O YouTube é uma rede social na qual qualquer indivíduo tem a possibilidade de publicar um vídeo, esse fato abriu espaço para que muitas pessoas publicassem desde dicas de beleza e receitas culinárias até experiências pessoais, ideias, pensamentos, histórias, momentos do dia a dia, entre outras tantas coisas. Dessa forma, quando assistimos a um vídeo nessa plataforma estamos consumindo experiências de vida de outras pessoas que nem conhecemos. Consumir o que outras pessoas fazem ou fizeram não nos torna indivíduos mais ativos. Pelo contrário, nos conformamos em sermos meros observadores da atividade de produtores de conteúdos e deixamos de experienciar o que está ao nosso redor e de fazer valer nossas próprias vidas. O tempo que gastamos assistindo diários de viajantes pelo mundo poderíamos estar planejando nossas viagens ou mesmo conhecendo e observando com nossos próprios olhos o mesmo local. A experiência é completamente diferente quando você mesmo a vive, não acha?

Da mesma forma, quando passamos horas assistindo a um músico tocar um instrumento ou mesmo quando ficamos a noite toda ouvindo a música de uma determinada banda estamos deixando de lado a possibilidade de aprendermos a tocar instrumentos, de criarmos nossas bandas e músicas de nossa autoria. É muito frequente ouvir relatos de pessoas, quando mais jovens, que sonhavam em ter sua própria banda ou tocar um instrumento musical, mas foi desencorajado pela família, amigo, etc. Além disso, o medo de arriscar e a dificuldade que esse aprendizado gera acaba por espantar muitas pessoas que preferem ouvir passivamente outra pessoa tocando do que passar horas do dia e anos da vida praticando. É muito mais fácil em um clique acessar um solo de um pianista do que demorar anos para executar perfeitamente uma música de Chopin.

De maneira semelhante ao Youtube, os usuários do Instagram estão livres para publicar seus próprios conteúdos, e o que vemos frequentemente são pessoas postando fotografias de si mesmas, do prato bonito que comeram no café da manhã, do por do sol na praia, da festa de sexta a noite, e por aí vai. Dessa forma, o tempo que passamos observando os feitos alheios podemos viver nossas próprias aventuras e escrevemos aos poucos nossas próprias histórias. Afinal quando envelhecermos e os nossos netos perguntarem-nos nossas histórias iremos contar sobre dia que passamos a noite assistindo Netflix, dos dias que ficamos assistindo vídeos de receitas de torta de maçã, ou de quando nos divertimos saindo com os amigos a noite e quando fizemos uma torta de maçã deliciosa e comemos no café da tarde?

É claro que é interessante conhecer outras experiências, pontos de vistas e possibilidades que estão disponíveis no Youtube ou Spotify, mas quando o que fazemos é unicamente observar as ações de outros seres pode ser arriscado para a nossa constituição como indivíduos sociais e ativos. É muito importante para crescermos como pessoas que tenhamos nossas próprias experiências e que criemos nossos próprios repertórios e sabedorias pela vivência. Quando estamos dispostos a arriscar temos a possibilidade de viver a mais humilde experiência: estamos dispostos tanto a errar, a sofrer, a aprender, a se arrepender, quanto a aproveitar, saborear, sentir, curtir e viver.
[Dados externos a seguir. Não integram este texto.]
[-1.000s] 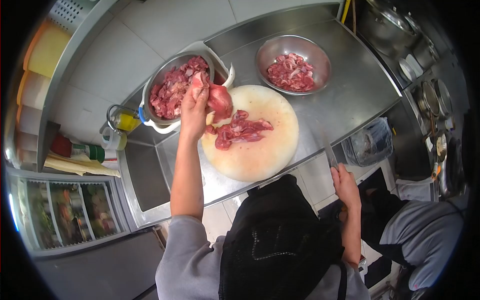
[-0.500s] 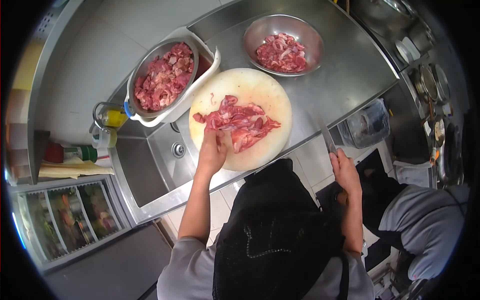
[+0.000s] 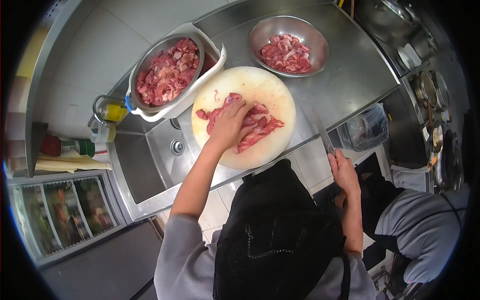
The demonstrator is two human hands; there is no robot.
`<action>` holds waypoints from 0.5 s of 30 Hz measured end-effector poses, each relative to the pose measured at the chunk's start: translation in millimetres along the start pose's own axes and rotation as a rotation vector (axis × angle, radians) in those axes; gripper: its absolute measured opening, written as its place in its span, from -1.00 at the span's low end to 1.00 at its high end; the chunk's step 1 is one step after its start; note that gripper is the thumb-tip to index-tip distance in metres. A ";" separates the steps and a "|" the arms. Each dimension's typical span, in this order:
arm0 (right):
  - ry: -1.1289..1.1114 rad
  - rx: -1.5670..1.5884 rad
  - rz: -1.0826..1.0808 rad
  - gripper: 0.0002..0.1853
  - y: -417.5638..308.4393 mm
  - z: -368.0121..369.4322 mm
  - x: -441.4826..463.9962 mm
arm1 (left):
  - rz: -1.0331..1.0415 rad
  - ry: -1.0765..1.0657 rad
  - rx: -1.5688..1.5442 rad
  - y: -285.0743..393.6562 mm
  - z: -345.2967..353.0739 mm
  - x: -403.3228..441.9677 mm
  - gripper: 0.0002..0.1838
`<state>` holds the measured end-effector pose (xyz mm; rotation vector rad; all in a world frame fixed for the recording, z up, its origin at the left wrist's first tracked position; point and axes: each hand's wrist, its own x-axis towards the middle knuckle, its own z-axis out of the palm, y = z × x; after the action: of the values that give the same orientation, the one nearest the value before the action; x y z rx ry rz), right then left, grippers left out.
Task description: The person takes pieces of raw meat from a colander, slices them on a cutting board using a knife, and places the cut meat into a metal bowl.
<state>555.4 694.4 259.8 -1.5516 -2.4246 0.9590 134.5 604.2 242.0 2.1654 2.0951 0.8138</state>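
Observation:
Raw red meat [image 3: 256, 136] lies spread over a round white cutting board [image 3: 278, 97] on the steel counter. My left hand [image 3: 231, 125] rests on top of the meat, fingers stretched out and partly spread, hiding some of it. Off the board's right side, past the counter's front edge, my right hand [image 3: 343, 169] is closed round the handle of a knife [image 3: 324, 135]. The blade points away from me, and its tip is blurred over the steel.
Behind the board stand a steel bowl of meat pieces [image 3: 310, 37] and a fuller bowl [image 3: 199, 65] set in a white tub [image 3: 218, 64]. A sink [image 3: 142, 167] lies left. A plastic-lined container [image 3: 367, 127] and another person [image 3: 422, 225] are at the right.
My left hand has moved forward and right, from the meat's near-left edge onto its middle, and its fingers have stretched out. My right hand still holds the knife in nearly the same place.

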 end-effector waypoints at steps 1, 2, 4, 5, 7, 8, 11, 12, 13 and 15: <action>-0.006 -0.003 -0.018 -0.68 -0.7 -0.2 0.1 | 0.114 0.051 0.083 -9.1 12.1 9.1 -0.59; -0.004 -0.007 -0.020 -0.68 -1.2 -0.9 1.7 | 0.113 0.056 0.082 -23.0 25.9 12.4 -0.59; -0.019 0.050 -0.014 -0.69 -2.8 -0.6 6.7 | -0.064 -0.164 0.038 -40.6 45.1 20.0 -0.62; -0.016 0.053 -0.010 -0.69 -3.0 0.0 5.4 | -0.059 -0.167 0.037 -38.7 49.5 17.9 -0.62; 0.094 0.007 -0.054 -0.65 -3.8 2.6 4.4 | -0.324 -0.252 -0.119 -20.4 48.9 19.6 -0.65; 0.095 0.014 -0.050 -0.65 -3.0 4.2 3.8 | -0.320 -0.258 -0.115 -15.4 50.8 21.7 -0.65; 0.004 0.044 0.034 -0.68 2.3 7.3 0.2 | -0.272 -0.270 -0.265 -4.3 48.5 21.4 -0.62; -0.017 0.079 0.051 -0.68 5.0 9.3 -0.7 | -0.282 -0.258 -0.216 3.4 32.9 18.7 -0.58; -0.040 0.113 0.067 -0.69 6.9 10.5 -1.2 | -0.293 -0.247 -0.167 7.8 22.0 12.3 -0.55; -0.002 0.067 0.028 -0.68 5.9 11.7 -0.9 | -0.238 -0.303 -0.107 3.7 11.1 -9.7 -0.48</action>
<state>555.6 690.0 247.4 -1.5666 -2.3530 1.0360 142.5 598.5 230.4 1.8078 2.0482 0.5251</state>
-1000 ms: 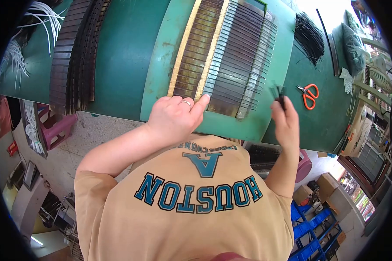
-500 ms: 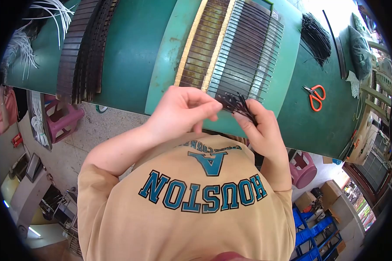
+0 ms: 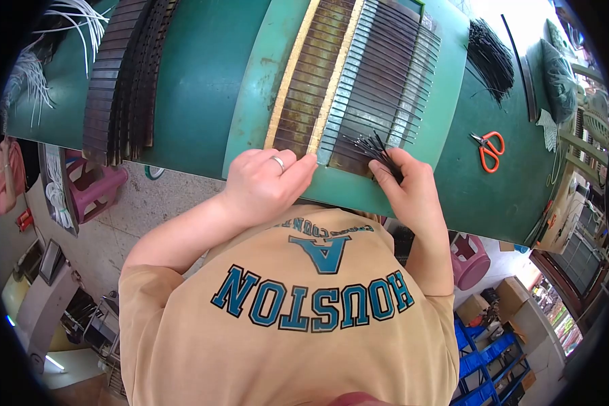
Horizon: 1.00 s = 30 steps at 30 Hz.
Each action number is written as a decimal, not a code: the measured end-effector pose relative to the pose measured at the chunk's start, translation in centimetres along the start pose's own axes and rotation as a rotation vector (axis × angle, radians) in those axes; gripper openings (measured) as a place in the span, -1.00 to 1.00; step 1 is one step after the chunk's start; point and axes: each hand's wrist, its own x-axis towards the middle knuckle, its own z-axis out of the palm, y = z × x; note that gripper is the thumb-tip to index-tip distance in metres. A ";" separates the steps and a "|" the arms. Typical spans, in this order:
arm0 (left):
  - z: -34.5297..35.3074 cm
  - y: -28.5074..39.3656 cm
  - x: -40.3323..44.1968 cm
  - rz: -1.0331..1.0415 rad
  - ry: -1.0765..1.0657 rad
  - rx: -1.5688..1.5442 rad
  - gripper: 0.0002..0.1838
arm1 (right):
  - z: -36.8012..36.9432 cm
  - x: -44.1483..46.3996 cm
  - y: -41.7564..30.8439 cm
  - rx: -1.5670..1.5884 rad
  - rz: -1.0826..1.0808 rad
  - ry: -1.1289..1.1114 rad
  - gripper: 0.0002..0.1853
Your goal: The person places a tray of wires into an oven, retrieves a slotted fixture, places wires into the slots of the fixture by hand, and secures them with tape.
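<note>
My left hand (image 3: 267,186), with a ring on it, is closed at the near end of a yellow-edged brown strip panel (image 3: 309,74). Its fingertips are pressed together by the panel's right edge; what they pinch is too small to name. Thin dark rods (image 3: 382,68) lie in a row across the panel and stick out to its right. A bundle of short black strands (image 3: 374,147) is gripped in my right hand (image 3: 413,193), just above the near right corner of the rods. A light green board (image 3: 250,101) lies under the panel.
Orange-handled scissors (image 3: 488,151) and a pile of black strands (image 3: 490,61) lie to the right on the green table (image 3: 199,74). Stacked dark slatted panels (image 3: 115,81) and white cords (image 3: 30,81) are at the left. A pink stool (image 3: 98,189) stands below.
My right hand came in from the right with the black bundle. My left hand went to the bundle half a second ago and has since returned to the panel's near edge.
</note>
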 end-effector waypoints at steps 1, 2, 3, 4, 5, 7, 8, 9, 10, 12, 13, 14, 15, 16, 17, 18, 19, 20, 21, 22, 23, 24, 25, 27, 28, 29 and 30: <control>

A sociedade como um todo precisa de indivíduos atuantes dispostos a transformarem sua realidade e a fazer a diferença, e não de indivíduos passivos conformados em meramente observar realidades de outras pessoas. Para poder exercer sua cidadania, um indivíduo precisa saber tomar suas próprias decisões sozinhos e isso é resultado de reflexões, diálogos e vivências sinceras, assim é preciso aprender a opinar e não apenas a consumir opiniões. Além disso, nas próprias relações interpessoais é necessário uma dose de experiência própria e autoconhecimento, o qual a melhor forma de se obter é se permitindo aproveitar novas oportunidades e conhecendo outras realidades. Não tenhamos tanto medo de arriscar!